Raw data —
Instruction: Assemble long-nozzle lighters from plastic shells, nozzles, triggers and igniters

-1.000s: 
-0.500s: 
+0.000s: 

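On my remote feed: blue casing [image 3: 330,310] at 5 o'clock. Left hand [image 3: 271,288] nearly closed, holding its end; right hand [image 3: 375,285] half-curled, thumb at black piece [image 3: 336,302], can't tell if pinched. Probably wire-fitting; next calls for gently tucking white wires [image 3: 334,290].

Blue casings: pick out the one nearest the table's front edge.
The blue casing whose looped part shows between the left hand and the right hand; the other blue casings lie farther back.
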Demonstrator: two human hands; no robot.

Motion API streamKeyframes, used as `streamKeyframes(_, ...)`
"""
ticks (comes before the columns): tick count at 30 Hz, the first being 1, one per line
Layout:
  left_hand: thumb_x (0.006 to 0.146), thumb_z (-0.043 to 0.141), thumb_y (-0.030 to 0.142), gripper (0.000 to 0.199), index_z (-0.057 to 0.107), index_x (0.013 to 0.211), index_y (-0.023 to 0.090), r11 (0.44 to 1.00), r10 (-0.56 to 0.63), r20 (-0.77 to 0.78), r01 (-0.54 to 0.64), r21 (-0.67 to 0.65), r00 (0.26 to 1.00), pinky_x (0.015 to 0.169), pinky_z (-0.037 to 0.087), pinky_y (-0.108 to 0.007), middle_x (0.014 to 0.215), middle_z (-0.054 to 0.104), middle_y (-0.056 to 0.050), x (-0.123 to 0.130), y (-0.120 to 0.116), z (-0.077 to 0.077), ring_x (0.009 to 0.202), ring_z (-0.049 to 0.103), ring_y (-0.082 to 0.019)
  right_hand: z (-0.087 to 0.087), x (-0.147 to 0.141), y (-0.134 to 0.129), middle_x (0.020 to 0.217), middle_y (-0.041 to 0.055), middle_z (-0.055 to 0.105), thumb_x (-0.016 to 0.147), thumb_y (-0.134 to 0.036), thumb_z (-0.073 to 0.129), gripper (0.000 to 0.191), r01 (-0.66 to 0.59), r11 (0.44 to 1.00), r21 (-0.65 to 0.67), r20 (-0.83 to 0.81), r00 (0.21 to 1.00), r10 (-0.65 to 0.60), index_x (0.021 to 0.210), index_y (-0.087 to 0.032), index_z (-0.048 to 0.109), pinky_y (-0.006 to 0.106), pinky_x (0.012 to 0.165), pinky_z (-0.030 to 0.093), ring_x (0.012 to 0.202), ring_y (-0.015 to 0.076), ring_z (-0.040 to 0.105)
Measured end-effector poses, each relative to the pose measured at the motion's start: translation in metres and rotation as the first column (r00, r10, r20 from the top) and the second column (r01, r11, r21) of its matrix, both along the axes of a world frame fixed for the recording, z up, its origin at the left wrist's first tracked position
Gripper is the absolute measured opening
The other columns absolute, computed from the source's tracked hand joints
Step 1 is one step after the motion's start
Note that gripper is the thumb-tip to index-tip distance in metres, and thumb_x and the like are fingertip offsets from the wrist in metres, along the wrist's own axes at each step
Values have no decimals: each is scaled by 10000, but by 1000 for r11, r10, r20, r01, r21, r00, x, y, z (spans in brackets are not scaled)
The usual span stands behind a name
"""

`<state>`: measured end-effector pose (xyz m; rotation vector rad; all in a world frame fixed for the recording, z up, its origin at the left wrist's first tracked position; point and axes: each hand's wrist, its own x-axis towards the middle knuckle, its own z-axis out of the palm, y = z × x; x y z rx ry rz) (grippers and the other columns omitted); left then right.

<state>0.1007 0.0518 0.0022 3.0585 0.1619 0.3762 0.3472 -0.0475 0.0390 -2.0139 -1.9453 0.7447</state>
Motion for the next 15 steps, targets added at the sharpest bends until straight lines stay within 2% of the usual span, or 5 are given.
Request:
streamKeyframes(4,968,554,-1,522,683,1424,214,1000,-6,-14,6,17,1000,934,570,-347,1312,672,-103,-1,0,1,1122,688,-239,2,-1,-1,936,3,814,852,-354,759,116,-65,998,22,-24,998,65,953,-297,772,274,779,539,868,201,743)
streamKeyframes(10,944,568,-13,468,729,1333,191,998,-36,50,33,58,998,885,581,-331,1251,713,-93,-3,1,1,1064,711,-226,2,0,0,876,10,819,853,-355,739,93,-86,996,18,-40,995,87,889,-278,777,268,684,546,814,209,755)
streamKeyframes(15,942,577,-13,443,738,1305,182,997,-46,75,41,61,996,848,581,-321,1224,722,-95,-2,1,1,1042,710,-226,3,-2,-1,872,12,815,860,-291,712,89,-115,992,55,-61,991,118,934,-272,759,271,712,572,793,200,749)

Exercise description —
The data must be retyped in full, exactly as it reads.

Response area —
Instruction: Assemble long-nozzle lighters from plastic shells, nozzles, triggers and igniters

-1.000s: 
-0.500s: 
+0.000s: 

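On my remote feed: blue casing [image 3: 330,310] at 5 o'clock. Left hand [image 3: 271,288] nearly closed, holding its end; right hand [image 3: 375,285] half-curled, thumb at black piece [image 3: 336,302], can't tell if pinched. Probably wire-fitting; next calls for gently tucking white wires [image 3: 334,290].

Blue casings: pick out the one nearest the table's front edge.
The blue casing whose looped part shows between the left hand and the right hand; the other blue casings lie farther back.
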Demonstrator: two human hands; no robot.

Motion API streamKeyframes, used as `streamKeyframes(_, ...)`
"""
ticks (comes before the columns): tick count at 30 Hz, the first being 1, one per line
Layout:
  left_hand: thumb_x (0.006 to 0.146), thumb_z (-0.043 to 0.141), thumb_y (-0.030 to 0.142), gripper (0.000 to 0.199), index_z (-0.057 to 0.107), index_x (0.013 to 0.211), index_y (-0.023 to 0.090), r11 (0.44 to 1.00), r10 (-0.56 to 0.63), r20 (-0.77 to 0.78), r01 (-0.54 to 0.64), r21 (-0.67 to 0.65), r00 (0.26 to 1.00), pinky_x (0.015 to 0.169), pinky_z (-0.037 to 0.087), pinky_y (-0.108 to 0.007), middle_x (0.014 to 0.215), middle_z (-0.054 to 0.104), middle_y (-0.056 to 0.050), x (-0.123 to 0.130), y (-0.120 to 0.116), z (-0.077 to 0.077), ring_x (0.009 to 0.202), ring_z (-0.049 to 0.103), ring_y (-0.082 to 0.019)
  right_hand: z (-0.087 to 0.087), x (-0.147 to 0.141), y (-0.134 to 0.129), middle_x (0.020 to 0.217), middle_y (-0.041 to 0.055), middle_z (-0.055 to 0.105), thumb_x (-0.016 to 0.147), thumb_y (-0.134 to 0.036), thumb_z (-0.073 to 0.129), gripper (0.000 to 0.191), r01 (-0.66 to 0.59), r11 (0.44 to 1.00), r21 (-0.65 to 0.67), r20 (-0.83 to 0.81), r00 (0.21 to 1.00), r10 (-0.65 to 0.60), index_x (0.021 to 0.210), index_y (-0.087 to 0.032), index_z (-0.048 to 0.109), pinky_y (-0.006 to 0.106), pinky_x (0.012 to 0.165), pinky_z (-0.030 to 0.093), ring_x (0.012 to 0.202), ring_y (-0.015 to 0.076), ring_z (-0.040 to 0.105)
Measured end-effector poses, each relative to the pose measured at the motion's start: translation in metres and rotation as the first column (r00, r10, r20 from the top) and the second column (r01, r11, r21) of its matrix, both along the axes of a world frame fixed for the recording, z up, its origin at the left wrist's first tracked position
Gripper is the absolute measured opening
The other columns absolute, computed from the source's tracked hand joints
Step 1 is one step after the motion's start
Note that gripper is the thumb-tip to index-tip distance in metres, and thumb_x and the like are fingertip offsets from the wrist in metres, along the wrist's own axes at each step
Values have no decimals: each is scaled by 10000, but by 1000 for r11, r10, r20, r01, r21, r00, x, y, z (spans in brackets are not scaled)
The usual span stands behind a name
"""

`<state>`: measured end-effector pose (xyz m; rotation vector rad; all in a world frame fixed for the recording, z up, its origin at the left wrist's first tracked position; point and axes: each hand's wrist, its own x-axis towards the middle knuckle, its own z-axis out of the palm, y = z × x; x y z rx ry rz) (grippers and the other columns omitted); left then right.

<state>0.1007 0.0518 0.0022 3.0585 0.1619 0.3762 0.3472 -0.0475 0.0390 -2.0139 -1.9453 0.7447</state>
Motion for the next 15 steps, targets added at the sharpest bends until straight lines stay within 2% of the usual span, or 5 are given.
Request:
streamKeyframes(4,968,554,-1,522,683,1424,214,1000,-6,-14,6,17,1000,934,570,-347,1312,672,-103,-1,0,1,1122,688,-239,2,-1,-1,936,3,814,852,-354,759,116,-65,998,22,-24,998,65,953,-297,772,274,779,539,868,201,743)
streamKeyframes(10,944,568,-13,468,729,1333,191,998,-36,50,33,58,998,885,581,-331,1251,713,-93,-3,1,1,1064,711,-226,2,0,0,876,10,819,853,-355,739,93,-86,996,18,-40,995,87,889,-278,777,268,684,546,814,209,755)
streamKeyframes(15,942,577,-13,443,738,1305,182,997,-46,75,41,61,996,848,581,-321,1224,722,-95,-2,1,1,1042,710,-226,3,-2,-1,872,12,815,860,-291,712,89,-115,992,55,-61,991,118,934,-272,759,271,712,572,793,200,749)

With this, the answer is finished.